Srila Baladeva Vidyabhushana, a great commentator on the Bhagavad-gita, writes as follows: ye indrady-angatayavasthitam yajnam sarvesvaram vishnum abhyarcya tac-chesham asnanti tena tad deha-yatram sampadayanti, te santah sarvesvarasya yajna-purushasya bhaktah sarva-kilbishair anadi-kala-vivriddhair atmanubhava-prati bandhakair nikhilaih papair vimucyante. The Supreme Lord, who is known as the yajna-purusha, or the personal beneficiary of all sacrifices, is the master of all the demigods, who serve Him as the different limbs of the body serve the whole. Demigods like Indra, Candra and Varuna are appointed officers who manage material affairs, and the Vedas direct sacrifices to satisfy these demigods so that they may be pleased to supply air, light and water sufficiently to produce food grains. When Lord Krishna is worshiped, the demigods, who are different limbs of the Lord, are also automatically worshiped; therefore there is no separate need to worship the demigods. For this reason, the devotees of the Lord, who are in Krishna consciousness, offer food to Krishna and then eat — a process which nourishes the body spiritually. By such action not only are past sinful reactions in the body vanquished, but the body becomes immunized to all contamination of material nature.
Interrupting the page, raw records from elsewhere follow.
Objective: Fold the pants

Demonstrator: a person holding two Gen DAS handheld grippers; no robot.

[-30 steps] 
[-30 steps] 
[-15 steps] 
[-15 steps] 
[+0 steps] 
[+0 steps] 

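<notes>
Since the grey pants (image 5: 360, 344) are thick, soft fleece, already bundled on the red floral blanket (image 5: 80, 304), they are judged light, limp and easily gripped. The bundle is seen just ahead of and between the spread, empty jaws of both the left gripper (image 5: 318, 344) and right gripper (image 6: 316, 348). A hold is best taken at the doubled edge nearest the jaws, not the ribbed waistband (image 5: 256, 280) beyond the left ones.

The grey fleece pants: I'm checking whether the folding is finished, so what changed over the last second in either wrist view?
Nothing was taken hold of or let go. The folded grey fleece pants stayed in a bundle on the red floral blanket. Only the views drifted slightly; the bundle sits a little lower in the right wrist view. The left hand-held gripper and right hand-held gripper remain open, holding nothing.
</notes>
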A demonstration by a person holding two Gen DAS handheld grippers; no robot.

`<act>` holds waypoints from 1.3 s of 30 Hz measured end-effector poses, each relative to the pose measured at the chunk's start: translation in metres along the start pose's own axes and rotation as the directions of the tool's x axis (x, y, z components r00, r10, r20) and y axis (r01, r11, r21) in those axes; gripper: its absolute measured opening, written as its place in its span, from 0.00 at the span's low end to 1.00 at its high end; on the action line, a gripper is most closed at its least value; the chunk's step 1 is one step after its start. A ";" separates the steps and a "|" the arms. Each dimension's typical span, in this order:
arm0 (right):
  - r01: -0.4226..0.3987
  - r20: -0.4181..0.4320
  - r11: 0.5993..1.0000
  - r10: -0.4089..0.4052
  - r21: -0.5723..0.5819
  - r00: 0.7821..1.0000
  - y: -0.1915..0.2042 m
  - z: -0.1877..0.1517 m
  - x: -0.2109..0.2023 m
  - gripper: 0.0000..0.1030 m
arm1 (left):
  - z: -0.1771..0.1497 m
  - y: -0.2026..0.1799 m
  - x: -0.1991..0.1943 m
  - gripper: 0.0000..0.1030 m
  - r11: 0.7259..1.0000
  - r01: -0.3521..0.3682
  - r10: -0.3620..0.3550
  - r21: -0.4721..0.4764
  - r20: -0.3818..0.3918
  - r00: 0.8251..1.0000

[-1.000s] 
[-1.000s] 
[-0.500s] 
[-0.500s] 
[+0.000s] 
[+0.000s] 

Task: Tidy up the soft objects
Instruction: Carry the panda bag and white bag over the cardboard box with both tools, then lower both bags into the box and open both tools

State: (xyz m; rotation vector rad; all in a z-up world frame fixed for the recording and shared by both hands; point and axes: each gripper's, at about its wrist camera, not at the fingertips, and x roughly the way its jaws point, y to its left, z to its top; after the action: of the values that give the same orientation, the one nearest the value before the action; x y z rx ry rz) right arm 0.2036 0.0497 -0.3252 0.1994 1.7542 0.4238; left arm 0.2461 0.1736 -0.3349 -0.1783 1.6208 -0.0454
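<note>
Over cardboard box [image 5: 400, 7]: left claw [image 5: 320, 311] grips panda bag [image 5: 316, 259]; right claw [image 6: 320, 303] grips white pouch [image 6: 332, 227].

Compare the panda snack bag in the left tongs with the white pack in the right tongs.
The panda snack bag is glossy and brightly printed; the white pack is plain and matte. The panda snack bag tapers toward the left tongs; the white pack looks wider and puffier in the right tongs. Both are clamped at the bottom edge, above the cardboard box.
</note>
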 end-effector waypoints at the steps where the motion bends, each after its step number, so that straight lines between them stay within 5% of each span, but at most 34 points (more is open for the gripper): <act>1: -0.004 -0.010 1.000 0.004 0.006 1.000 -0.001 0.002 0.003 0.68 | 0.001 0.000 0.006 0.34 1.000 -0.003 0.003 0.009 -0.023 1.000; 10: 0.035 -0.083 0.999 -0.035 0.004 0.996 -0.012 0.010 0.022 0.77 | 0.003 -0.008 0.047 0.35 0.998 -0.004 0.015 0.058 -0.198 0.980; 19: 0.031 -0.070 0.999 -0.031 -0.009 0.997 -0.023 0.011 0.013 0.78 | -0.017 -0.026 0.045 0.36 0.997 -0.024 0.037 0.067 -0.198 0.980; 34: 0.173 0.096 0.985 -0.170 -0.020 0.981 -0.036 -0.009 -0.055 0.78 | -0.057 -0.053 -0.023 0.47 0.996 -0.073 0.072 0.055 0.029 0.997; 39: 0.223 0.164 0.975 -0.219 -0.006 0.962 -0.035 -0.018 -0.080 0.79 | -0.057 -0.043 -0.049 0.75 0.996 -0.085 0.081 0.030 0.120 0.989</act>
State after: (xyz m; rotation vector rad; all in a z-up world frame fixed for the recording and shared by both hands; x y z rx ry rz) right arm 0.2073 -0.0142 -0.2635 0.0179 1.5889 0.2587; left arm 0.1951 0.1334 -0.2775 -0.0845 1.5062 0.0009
When there is an epidemic disease, an antiseptic vaccine protects a person from the attack of such an epidemic. Similarly, food offered to Lord Vishnu and then taken by us makes us sufficiently resistant to material affection, and one who is accustomed to this practice is called a devotee of the Lord. Therefore, a person in Krishna consciousness, who eats only food offered to Krishna, can counteract all reactions of past material infections, which are impediments to the progress of self-realization. On the other hand, one who does not do so continues to increase the volume of sinful action, and this prepares the next body to resemble hogs and dogs, to suffer the resultant reactions of all sins. The material world is full of contaminations, and one who is immunized by accepting prasadam of the Lord (food offered to Vishnu) is saved from the attack, whereas one who does not do so becomes subjected to contamination.